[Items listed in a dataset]
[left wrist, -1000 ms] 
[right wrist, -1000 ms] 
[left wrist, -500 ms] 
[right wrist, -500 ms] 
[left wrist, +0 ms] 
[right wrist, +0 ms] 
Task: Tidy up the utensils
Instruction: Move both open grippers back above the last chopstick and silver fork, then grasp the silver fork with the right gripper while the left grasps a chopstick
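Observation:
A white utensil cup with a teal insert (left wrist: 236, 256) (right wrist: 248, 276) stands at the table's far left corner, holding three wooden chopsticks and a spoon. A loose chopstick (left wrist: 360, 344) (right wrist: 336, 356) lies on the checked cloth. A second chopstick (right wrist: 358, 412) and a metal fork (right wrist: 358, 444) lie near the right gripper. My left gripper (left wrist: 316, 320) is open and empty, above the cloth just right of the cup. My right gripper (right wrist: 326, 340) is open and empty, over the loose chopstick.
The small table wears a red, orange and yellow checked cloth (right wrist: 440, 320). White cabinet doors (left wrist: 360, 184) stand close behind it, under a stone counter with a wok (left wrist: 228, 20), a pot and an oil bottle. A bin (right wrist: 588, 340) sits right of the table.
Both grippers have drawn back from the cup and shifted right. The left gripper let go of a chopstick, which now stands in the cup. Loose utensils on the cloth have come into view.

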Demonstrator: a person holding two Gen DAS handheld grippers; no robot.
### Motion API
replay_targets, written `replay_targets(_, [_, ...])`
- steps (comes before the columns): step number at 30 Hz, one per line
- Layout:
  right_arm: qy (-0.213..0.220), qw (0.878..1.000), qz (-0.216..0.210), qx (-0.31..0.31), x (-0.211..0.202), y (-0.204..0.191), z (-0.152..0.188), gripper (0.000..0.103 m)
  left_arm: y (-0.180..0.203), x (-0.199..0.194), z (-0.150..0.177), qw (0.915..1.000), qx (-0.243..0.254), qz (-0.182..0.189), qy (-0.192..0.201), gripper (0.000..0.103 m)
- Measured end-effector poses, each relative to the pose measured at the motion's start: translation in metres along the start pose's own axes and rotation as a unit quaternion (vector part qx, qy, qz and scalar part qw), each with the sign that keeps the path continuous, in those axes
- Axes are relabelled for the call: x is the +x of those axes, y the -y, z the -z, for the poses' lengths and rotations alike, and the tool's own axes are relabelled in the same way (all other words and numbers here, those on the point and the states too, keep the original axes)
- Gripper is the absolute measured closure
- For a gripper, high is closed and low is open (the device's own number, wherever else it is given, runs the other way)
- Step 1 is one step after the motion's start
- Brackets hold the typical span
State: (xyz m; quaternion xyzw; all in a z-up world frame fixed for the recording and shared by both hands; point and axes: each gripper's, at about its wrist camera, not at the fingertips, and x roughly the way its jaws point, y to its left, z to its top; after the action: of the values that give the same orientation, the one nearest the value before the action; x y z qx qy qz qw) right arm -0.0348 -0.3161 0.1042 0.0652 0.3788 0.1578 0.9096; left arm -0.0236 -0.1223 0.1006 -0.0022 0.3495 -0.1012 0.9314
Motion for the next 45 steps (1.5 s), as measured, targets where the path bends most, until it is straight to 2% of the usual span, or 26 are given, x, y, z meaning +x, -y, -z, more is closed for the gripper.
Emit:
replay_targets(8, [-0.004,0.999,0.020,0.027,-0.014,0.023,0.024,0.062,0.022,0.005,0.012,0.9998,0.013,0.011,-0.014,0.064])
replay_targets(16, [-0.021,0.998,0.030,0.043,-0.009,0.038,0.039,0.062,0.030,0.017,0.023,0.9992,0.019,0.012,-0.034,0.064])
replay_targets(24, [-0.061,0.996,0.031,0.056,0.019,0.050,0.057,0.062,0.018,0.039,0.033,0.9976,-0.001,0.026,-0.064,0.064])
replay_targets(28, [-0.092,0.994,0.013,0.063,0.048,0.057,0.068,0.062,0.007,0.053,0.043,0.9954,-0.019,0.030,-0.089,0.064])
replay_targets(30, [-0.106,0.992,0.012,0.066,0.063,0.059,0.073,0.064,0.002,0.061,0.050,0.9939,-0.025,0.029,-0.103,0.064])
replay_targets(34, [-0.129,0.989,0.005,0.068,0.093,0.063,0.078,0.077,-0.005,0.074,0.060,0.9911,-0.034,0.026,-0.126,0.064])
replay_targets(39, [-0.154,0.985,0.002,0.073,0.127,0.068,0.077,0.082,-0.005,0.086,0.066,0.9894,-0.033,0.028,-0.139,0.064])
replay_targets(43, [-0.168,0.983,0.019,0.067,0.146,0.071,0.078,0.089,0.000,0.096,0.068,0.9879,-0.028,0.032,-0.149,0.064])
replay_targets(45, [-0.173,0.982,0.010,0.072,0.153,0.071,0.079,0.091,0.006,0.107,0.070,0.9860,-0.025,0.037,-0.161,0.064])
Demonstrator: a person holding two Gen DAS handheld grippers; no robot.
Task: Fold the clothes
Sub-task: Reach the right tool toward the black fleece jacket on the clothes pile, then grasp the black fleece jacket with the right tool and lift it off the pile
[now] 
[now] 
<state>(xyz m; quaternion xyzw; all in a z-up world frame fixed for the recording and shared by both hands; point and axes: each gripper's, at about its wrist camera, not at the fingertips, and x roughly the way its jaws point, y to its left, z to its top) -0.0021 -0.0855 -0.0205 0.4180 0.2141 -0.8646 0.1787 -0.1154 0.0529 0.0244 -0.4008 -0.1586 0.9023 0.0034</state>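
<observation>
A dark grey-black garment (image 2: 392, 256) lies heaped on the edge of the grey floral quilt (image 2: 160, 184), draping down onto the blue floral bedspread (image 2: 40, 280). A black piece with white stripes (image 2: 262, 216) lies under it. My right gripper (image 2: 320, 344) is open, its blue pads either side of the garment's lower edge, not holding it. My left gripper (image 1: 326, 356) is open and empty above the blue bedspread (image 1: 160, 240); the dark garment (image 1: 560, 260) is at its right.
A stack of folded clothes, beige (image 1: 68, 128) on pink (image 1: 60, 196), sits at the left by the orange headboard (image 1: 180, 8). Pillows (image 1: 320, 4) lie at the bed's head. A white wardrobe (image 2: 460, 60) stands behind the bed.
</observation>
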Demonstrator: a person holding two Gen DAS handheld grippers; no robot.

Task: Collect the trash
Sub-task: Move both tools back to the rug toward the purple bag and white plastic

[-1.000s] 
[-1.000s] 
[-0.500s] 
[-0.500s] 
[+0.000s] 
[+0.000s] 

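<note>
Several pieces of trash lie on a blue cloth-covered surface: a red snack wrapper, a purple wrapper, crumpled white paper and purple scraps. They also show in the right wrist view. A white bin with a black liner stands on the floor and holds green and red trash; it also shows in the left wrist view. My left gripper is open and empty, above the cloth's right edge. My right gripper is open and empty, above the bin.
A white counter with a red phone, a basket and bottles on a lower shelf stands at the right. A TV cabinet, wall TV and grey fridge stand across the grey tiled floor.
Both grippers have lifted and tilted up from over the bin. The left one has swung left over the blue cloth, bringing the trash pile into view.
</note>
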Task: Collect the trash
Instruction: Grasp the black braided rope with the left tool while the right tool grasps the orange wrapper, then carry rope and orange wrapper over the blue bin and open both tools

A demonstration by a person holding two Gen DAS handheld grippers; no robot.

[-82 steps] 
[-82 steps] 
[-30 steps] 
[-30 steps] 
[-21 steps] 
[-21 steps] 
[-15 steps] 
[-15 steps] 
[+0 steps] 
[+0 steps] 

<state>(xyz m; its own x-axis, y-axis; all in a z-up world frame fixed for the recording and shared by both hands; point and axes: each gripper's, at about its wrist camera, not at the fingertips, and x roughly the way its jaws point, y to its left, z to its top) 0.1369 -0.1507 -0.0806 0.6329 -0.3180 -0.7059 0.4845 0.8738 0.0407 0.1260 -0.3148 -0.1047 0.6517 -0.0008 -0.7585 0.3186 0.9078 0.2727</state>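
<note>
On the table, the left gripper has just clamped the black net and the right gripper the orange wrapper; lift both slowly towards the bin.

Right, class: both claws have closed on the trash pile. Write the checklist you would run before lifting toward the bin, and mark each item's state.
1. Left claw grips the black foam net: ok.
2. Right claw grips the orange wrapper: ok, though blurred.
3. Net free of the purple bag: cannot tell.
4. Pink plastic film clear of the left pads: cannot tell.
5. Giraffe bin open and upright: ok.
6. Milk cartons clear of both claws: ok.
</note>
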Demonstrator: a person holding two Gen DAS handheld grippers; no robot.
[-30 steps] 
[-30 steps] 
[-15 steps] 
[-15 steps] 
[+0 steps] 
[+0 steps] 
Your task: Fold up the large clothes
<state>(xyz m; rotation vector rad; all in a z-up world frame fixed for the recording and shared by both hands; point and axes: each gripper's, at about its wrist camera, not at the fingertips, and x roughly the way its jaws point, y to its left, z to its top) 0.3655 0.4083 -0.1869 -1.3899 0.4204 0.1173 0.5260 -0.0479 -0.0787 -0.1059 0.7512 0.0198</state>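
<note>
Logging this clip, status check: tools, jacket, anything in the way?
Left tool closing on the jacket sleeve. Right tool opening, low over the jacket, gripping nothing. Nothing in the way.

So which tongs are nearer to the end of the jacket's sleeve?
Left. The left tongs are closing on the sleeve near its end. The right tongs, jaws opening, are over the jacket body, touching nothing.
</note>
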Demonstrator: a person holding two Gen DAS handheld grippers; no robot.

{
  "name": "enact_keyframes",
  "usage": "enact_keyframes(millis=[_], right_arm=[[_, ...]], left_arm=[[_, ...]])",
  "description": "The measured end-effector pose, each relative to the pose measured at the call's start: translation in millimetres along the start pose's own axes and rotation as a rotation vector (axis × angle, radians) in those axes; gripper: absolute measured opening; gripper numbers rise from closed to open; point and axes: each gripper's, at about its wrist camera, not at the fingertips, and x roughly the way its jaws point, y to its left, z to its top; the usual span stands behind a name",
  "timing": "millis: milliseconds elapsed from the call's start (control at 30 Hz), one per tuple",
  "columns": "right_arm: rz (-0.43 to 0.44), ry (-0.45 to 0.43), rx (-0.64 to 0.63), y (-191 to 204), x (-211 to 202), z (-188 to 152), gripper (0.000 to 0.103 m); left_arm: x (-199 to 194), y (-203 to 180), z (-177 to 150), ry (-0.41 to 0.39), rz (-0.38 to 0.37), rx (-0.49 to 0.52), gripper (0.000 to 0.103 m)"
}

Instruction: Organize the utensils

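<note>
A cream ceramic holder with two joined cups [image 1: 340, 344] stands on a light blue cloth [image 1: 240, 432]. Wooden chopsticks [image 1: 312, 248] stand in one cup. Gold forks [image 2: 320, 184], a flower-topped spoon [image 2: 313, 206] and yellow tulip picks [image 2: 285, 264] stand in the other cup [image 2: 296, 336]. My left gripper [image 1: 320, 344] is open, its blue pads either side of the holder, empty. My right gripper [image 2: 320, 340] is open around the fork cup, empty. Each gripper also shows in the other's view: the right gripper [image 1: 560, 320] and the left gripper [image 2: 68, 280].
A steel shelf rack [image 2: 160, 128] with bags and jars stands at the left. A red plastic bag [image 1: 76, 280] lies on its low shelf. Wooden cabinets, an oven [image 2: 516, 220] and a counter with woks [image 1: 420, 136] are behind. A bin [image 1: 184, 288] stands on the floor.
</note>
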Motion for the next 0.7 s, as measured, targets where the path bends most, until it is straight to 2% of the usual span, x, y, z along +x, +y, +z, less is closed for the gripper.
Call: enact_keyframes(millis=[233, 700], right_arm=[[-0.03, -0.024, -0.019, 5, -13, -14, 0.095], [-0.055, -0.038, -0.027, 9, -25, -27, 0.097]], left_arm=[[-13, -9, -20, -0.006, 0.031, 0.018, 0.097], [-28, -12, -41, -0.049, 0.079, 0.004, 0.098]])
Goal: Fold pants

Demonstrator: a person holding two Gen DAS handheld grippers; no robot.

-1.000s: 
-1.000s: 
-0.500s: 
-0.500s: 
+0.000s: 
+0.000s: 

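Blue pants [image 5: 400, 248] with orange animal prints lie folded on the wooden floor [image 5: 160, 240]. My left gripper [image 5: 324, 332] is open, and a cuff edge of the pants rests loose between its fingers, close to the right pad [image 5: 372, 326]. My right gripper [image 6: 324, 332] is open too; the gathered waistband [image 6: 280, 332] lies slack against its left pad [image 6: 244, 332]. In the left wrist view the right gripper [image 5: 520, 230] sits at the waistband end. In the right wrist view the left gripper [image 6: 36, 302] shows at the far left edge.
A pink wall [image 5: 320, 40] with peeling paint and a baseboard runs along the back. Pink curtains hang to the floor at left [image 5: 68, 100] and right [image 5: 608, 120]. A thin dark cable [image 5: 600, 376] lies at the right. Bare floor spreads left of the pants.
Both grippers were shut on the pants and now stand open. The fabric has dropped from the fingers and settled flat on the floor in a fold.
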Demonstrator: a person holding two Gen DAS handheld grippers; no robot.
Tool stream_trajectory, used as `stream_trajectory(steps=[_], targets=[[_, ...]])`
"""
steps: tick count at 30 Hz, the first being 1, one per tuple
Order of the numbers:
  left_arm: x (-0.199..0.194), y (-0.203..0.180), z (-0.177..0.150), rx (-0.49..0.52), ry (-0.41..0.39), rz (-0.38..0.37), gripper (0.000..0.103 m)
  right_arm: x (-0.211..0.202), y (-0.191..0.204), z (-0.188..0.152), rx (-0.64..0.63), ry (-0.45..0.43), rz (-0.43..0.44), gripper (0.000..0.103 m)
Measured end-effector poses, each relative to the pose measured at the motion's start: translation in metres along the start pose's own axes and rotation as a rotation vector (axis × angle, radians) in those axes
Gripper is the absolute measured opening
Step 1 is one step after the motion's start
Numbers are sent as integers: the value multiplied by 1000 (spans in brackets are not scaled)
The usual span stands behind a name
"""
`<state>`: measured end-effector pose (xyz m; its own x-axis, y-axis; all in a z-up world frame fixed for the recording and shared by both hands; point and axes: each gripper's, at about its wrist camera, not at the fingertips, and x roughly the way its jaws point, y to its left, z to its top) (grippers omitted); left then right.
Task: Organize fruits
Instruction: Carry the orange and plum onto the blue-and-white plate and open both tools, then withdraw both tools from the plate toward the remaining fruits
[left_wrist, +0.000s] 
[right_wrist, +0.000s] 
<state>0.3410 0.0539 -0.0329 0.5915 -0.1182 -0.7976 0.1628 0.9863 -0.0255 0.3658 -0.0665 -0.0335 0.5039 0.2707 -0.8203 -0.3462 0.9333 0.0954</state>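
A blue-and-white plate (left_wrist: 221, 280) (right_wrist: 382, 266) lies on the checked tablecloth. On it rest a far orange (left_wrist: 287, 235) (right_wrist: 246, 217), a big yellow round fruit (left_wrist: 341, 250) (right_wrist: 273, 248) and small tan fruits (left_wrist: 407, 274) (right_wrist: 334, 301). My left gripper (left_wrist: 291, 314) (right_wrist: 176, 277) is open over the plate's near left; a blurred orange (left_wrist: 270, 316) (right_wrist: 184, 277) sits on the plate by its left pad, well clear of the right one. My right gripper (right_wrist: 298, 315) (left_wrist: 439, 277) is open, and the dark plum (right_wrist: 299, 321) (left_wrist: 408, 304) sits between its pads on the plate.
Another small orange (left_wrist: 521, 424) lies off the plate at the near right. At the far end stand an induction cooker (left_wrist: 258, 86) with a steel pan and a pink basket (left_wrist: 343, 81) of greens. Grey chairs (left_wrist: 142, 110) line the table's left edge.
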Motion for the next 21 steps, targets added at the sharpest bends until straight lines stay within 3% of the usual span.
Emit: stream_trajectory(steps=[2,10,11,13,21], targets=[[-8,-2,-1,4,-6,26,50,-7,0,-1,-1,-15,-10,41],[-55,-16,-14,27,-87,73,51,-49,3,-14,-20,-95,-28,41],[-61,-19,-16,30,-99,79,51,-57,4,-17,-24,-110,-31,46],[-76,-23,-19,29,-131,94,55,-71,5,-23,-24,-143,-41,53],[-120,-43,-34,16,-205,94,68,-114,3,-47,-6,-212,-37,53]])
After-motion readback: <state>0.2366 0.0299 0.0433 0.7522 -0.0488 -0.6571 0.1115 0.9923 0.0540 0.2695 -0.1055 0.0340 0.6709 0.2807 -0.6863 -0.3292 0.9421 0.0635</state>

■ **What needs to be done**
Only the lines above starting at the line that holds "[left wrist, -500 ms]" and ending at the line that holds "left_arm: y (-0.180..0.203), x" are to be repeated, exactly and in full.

■ **Response**
[left wrist, -500 ms] 
[right wrist, -500 ms] 
[left wrist, +0 ms] 
[right wrist, +0 ms] 
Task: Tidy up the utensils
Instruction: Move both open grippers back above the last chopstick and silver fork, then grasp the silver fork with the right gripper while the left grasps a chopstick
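Observation:
A white utensil cup with a teal insert (left wrist: 236, 256) (right wrist: 248, 276) stands at the table's far left corner, holding three wooden chopsticks and a spoon. A loose chopstick (left wrist: 360, 344) (right wrist: 336, 356) lies on the checked cloth. A second chopstick (right wrist: 358, 412) and a metal fork (right wrist: 358, 444) lie near the right gripper. My left gripper (left wrist: 316, 320) is open and empty, above the cloth just right of the cup. My right gripper (right wrist: 326, 340) is open and empty, over the loose chopstick.
The small table wears a red, orange and yellow checked cloth (right wrist: 440, 320). White cabinet doors (left wrist: 360, 184) stand close behind it, under a stone counter with a wok (left wrist: 228, 20), a pot and an oil bottle. A bin (right wrist: 588, 340) sits right of the table.
Both grippers have drawn back from the cup and shifted right. The left gripper let go of a chopstick, which now stands in the cup. Loose utensils on the cloth have come into view.
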
Demonstrator: a person holding two Gen DAS handheld grippers; no robot.
### Motion API
replay_targets, written `replay_targets(_, [_, ...])`
- steps (comes before the columns): step number at 30 Hz, one per line
- Layout:
  right_arm: qy (-0.213..0.220), qw (0.878..1.000), qz (-0.216..0.210), qx (-0.31..0.31), x (-0.211..0.202), y (-0.204..0.191), z (-0.152..0.188), gripper (0.000..0.103 m)
  left_arm: y (-0.180..0.203), x (-0.199..0.194), z (-0.150..0.177), qw (0.915..1.000), qx (-0.243..0.254), qz (-0.182..0.189), qy (-0.192..0.201), gripper (0.000..0.103 m)

The reply to this exercise is complete.